Each and every one of these technologies were depicted in fiction over-the-top unrealistic ways that emphasized their bad aspects. In reality none of them have matched those depictions to any significant degree. That's my whole point here.
So tell me, what part of their creation was "solving real-world problems" beyond playing to the desires of autocrats and control freaks? What part of their creation was a net positive to society? Or are you happy to live in a world of autonomous drone strikes on weddings and kindergartens, mass surveillance, a thermonuclear sword of damocles hanging over all of humanity, and so on?
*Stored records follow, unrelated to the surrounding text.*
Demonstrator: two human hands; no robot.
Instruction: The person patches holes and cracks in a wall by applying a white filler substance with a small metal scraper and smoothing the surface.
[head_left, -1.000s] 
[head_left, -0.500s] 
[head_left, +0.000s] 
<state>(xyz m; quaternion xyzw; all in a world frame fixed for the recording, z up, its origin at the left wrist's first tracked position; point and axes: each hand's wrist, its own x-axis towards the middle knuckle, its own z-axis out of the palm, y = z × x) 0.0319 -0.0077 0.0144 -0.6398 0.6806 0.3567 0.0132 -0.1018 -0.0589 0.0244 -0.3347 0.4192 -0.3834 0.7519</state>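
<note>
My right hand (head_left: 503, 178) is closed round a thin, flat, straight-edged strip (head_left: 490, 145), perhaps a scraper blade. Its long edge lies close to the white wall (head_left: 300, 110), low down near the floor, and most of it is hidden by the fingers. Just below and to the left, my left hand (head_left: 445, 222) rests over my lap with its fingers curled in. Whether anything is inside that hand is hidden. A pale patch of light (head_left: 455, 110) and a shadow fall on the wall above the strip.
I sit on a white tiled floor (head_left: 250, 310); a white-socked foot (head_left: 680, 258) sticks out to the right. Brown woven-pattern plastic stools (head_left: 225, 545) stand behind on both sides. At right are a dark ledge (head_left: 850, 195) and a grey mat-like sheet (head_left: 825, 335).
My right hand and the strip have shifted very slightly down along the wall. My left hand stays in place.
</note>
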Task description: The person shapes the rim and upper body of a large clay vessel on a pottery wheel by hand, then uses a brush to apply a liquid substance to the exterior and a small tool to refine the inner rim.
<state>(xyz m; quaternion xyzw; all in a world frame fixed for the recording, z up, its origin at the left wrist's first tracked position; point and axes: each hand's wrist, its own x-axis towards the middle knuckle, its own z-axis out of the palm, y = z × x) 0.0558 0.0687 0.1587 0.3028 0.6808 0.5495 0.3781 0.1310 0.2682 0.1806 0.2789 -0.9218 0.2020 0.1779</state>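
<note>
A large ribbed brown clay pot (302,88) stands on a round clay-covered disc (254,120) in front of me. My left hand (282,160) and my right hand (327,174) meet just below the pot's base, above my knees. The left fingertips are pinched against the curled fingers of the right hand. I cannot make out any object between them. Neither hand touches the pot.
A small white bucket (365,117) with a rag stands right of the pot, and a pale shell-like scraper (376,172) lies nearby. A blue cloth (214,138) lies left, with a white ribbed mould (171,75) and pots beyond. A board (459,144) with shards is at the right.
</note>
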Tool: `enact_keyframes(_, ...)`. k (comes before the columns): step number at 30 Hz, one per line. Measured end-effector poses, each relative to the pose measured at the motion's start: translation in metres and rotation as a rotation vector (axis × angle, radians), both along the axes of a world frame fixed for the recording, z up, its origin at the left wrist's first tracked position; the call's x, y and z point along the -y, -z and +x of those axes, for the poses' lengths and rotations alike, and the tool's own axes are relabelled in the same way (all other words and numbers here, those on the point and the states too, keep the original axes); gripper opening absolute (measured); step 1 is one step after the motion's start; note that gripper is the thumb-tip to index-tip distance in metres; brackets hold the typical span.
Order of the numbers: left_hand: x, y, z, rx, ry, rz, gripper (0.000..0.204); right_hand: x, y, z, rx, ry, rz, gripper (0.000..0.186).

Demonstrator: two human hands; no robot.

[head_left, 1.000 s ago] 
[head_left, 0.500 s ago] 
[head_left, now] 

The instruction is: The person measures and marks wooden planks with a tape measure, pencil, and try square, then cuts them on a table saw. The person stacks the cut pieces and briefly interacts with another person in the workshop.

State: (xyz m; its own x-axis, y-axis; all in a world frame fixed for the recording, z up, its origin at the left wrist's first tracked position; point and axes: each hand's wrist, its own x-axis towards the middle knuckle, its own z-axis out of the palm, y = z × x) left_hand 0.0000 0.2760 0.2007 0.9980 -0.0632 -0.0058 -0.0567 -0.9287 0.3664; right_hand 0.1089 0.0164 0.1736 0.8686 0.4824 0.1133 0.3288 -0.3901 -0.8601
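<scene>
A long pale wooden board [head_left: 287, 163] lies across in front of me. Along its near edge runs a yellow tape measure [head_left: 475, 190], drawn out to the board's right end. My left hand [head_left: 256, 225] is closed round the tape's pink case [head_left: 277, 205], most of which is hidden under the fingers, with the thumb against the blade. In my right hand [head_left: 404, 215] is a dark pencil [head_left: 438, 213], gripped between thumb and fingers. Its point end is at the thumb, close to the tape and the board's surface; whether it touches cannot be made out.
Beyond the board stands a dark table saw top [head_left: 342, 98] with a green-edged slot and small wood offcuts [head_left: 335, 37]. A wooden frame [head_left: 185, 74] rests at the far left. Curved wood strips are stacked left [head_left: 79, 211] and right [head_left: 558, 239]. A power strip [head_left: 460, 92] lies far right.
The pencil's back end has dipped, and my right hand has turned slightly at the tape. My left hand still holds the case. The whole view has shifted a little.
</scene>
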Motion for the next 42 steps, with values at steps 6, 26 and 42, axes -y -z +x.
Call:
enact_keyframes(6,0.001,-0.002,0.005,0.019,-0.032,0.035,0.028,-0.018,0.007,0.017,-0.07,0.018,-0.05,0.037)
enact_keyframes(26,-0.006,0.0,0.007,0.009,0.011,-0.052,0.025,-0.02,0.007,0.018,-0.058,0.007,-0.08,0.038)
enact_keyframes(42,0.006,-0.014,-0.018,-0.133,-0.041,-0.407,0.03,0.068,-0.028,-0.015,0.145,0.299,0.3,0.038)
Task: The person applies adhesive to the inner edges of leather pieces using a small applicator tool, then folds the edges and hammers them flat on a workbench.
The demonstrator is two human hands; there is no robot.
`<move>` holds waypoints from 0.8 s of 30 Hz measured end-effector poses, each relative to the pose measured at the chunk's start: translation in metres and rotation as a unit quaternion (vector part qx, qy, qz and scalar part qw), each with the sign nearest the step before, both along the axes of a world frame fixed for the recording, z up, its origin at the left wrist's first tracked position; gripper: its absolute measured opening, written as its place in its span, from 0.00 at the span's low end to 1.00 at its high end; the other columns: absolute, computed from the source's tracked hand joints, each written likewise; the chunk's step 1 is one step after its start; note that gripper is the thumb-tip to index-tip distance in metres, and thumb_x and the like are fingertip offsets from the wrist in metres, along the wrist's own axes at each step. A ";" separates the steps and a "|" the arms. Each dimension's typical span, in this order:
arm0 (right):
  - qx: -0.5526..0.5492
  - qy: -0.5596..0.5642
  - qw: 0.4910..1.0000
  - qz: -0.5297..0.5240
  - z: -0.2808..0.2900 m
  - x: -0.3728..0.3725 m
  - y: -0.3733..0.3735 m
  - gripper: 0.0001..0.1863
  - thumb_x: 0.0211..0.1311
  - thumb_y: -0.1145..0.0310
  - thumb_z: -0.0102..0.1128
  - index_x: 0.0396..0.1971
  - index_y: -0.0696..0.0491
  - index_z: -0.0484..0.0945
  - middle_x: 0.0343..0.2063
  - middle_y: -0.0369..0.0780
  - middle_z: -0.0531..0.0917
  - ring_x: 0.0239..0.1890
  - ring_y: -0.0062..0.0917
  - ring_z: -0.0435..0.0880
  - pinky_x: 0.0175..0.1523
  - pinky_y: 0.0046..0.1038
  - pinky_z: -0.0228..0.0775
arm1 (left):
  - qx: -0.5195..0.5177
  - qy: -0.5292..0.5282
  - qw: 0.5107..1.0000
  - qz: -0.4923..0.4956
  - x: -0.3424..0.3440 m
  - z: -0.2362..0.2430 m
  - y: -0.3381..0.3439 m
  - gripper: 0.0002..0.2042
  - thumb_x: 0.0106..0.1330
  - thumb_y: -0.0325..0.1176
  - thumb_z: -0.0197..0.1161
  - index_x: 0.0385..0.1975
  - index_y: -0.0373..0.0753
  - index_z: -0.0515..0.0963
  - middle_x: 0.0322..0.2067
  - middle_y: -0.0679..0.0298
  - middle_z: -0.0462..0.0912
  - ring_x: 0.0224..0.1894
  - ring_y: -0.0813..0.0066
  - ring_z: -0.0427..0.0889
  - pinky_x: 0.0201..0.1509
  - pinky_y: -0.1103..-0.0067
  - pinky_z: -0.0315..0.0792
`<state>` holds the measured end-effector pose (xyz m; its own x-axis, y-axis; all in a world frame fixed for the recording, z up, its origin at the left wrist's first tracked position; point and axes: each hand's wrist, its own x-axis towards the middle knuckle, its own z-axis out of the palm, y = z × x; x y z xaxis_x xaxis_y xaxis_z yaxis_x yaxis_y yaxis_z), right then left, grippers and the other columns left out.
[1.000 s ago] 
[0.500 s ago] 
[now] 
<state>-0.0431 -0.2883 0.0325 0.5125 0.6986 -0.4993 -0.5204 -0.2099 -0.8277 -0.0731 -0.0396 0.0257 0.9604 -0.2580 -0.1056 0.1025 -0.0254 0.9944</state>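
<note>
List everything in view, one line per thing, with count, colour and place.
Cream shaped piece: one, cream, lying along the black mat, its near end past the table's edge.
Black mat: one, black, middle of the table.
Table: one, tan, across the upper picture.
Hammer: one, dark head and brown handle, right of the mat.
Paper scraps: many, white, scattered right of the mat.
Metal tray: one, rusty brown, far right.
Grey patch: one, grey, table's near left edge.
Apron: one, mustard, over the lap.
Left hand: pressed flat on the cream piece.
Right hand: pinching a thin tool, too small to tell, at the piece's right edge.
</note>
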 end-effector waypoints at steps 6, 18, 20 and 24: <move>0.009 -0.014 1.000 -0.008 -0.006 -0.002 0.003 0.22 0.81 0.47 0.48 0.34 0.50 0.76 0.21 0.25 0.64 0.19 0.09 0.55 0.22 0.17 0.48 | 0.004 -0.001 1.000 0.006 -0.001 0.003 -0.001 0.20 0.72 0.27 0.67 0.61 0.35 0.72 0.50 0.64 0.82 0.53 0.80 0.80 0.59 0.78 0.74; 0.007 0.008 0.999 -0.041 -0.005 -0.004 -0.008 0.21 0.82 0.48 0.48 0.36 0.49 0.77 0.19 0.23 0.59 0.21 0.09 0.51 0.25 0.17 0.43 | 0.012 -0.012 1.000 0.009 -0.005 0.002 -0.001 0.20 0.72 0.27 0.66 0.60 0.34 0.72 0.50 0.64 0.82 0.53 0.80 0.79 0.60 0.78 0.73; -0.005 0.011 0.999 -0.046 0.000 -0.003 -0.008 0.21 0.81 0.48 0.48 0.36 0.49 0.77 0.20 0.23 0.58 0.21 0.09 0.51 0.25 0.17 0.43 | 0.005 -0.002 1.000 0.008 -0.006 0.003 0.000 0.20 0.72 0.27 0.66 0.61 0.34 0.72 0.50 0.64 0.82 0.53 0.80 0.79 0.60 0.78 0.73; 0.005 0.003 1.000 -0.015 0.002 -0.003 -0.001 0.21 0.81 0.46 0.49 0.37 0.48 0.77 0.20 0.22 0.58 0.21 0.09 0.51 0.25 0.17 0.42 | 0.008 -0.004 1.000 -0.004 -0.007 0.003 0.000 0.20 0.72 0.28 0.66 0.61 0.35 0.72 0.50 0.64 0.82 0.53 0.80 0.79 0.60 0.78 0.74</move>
This is so naively wrong it's laughable. Ever heard of profit motive?
"Not super rich enough" is a real world problem, smh my head.
Speaking of Fahrenheit 451, weren't there seashells mentioned in that book? Little devices you could stuff in your ears to play music? And those ended up being uncannily similar to the wireless earbuds we have today?
There are some good ideas in this comment, but I'd like to counter that the cautionary tales are an instigating factor in implementing safety for new tech. The wealthy few shouldn't get to blindly and unilaterally decide the future of all through careless and unrestricted development of world-altering tech.
Gene Rodenberry's star trek ethos says otherwise
Gene's star trek ethos is a message
You have not understood the books to which you refer.